TASK TO COMPLETE:
Going through the records that follow, please count the lines with "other" in them and give only the count.

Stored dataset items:
▼

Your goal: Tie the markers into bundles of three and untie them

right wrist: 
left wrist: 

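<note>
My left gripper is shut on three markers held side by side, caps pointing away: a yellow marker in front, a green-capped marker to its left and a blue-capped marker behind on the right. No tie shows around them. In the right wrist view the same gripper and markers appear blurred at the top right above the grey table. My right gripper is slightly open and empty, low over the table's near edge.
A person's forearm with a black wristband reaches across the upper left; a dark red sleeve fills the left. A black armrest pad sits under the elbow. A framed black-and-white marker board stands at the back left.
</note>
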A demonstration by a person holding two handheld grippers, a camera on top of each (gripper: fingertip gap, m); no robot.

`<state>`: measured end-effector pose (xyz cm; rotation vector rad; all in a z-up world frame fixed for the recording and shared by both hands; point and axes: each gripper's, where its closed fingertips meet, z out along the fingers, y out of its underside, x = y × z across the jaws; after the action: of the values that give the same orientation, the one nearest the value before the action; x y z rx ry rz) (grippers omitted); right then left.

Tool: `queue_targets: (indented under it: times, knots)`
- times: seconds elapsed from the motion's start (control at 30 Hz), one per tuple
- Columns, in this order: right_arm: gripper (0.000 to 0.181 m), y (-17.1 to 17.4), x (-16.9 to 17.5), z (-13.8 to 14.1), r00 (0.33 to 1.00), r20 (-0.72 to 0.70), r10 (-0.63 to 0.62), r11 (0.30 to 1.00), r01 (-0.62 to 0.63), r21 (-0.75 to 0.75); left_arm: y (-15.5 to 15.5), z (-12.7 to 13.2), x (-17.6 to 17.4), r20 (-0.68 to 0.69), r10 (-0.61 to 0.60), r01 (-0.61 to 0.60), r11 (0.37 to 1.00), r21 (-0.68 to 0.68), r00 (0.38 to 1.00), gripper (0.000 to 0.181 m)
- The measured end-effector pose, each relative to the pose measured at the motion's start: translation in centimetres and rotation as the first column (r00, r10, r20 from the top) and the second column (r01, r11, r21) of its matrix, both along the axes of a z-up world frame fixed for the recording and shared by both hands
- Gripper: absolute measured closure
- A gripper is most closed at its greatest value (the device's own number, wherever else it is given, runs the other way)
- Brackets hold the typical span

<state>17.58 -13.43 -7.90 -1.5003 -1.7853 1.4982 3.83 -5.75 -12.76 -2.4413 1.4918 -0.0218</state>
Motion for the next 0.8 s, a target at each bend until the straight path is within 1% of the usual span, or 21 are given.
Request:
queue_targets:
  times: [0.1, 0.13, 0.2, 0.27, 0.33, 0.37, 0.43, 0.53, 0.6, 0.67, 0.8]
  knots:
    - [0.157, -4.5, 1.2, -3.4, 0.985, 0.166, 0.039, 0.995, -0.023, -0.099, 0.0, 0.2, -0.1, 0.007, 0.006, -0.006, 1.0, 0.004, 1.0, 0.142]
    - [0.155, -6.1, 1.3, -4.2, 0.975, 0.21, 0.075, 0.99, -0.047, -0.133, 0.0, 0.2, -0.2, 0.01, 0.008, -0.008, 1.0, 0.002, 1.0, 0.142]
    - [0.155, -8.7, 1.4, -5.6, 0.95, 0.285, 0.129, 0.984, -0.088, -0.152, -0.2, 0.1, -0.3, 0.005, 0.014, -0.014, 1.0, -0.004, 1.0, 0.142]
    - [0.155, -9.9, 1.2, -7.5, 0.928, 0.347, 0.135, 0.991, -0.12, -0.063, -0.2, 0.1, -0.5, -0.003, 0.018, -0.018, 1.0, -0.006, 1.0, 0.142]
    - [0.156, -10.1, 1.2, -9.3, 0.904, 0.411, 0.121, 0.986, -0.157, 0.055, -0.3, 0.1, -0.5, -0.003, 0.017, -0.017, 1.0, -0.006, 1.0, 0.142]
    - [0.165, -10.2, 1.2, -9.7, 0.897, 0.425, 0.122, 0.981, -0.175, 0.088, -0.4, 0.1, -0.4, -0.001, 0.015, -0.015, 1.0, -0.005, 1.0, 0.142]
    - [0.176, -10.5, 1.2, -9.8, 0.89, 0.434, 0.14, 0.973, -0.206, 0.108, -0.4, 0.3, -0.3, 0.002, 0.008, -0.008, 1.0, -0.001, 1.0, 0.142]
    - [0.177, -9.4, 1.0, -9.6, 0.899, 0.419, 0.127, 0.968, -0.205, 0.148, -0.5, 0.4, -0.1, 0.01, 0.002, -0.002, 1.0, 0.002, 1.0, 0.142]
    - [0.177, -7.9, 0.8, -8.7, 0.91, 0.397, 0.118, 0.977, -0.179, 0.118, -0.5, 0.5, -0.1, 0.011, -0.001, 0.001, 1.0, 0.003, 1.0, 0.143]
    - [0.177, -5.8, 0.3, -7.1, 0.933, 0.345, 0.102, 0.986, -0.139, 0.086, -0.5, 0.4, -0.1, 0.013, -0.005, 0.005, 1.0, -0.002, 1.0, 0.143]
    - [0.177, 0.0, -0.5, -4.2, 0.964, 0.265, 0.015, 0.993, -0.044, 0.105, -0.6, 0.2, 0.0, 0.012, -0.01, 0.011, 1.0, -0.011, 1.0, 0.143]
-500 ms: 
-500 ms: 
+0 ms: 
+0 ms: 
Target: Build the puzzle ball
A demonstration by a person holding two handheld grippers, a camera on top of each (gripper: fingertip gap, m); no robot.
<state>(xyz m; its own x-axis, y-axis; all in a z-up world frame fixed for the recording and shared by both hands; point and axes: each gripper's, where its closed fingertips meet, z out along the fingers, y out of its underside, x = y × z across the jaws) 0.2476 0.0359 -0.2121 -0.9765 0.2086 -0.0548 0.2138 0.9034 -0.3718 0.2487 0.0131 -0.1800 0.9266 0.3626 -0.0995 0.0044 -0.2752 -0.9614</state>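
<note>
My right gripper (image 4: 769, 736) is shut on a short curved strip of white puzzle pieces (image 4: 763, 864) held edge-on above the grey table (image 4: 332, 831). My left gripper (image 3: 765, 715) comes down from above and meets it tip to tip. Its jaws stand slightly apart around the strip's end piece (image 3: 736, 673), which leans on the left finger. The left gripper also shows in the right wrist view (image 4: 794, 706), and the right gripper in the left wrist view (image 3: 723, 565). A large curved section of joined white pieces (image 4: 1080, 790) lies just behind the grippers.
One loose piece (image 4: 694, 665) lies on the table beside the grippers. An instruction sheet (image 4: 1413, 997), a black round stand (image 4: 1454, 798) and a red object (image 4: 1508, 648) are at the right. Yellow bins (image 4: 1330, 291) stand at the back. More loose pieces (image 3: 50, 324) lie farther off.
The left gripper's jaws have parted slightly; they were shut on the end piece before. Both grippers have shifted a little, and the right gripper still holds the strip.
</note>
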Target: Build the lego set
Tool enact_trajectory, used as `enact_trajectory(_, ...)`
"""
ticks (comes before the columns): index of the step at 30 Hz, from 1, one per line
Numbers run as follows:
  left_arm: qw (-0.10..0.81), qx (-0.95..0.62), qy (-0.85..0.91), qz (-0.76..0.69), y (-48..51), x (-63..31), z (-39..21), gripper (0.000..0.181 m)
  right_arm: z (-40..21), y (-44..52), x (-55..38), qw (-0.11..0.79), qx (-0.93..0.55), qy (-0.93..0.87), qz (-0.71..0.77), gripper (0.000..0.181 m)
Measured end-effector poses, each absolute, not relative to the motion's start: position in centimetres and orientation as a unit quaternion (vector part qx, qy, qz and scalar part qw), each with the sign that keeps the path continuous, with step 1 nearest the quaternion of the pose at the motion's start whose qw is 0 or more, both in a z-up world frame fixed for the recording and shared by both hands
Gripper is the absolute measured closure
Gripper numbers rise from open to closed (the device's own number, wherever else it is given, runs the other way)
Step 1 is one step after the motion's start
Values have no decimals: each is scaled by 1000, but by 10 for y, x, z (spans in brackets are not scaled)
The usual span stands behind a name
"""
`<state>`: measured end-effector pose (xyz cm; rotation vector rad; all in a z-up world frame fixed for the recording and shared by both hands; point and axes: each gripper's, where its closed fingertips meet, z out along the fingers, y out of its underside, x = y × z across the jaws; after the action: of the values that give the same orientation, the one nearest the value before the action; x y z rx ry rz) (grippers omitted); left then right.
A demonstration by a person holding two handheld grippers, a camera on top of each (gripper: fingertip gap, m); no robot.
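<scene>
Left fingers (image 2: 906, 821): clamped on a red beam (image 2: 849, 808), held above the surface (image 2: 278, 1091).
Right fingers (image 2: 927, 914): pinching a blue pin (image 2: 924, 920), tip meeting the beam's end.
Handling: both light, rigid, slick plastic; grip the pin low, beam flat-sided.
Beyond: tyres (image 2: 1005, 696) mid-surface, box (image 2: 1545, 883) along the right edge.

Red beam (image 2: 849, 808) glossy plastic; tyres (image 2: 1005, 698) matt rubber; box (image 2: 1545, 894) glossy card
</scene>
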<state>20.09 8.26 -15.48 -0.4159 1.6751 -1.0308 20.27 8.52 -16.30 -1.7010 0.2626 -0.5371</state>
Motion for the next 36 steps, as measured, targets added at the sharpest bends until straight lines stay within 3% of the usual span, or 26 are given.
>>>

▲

ANSWER SECTION:
2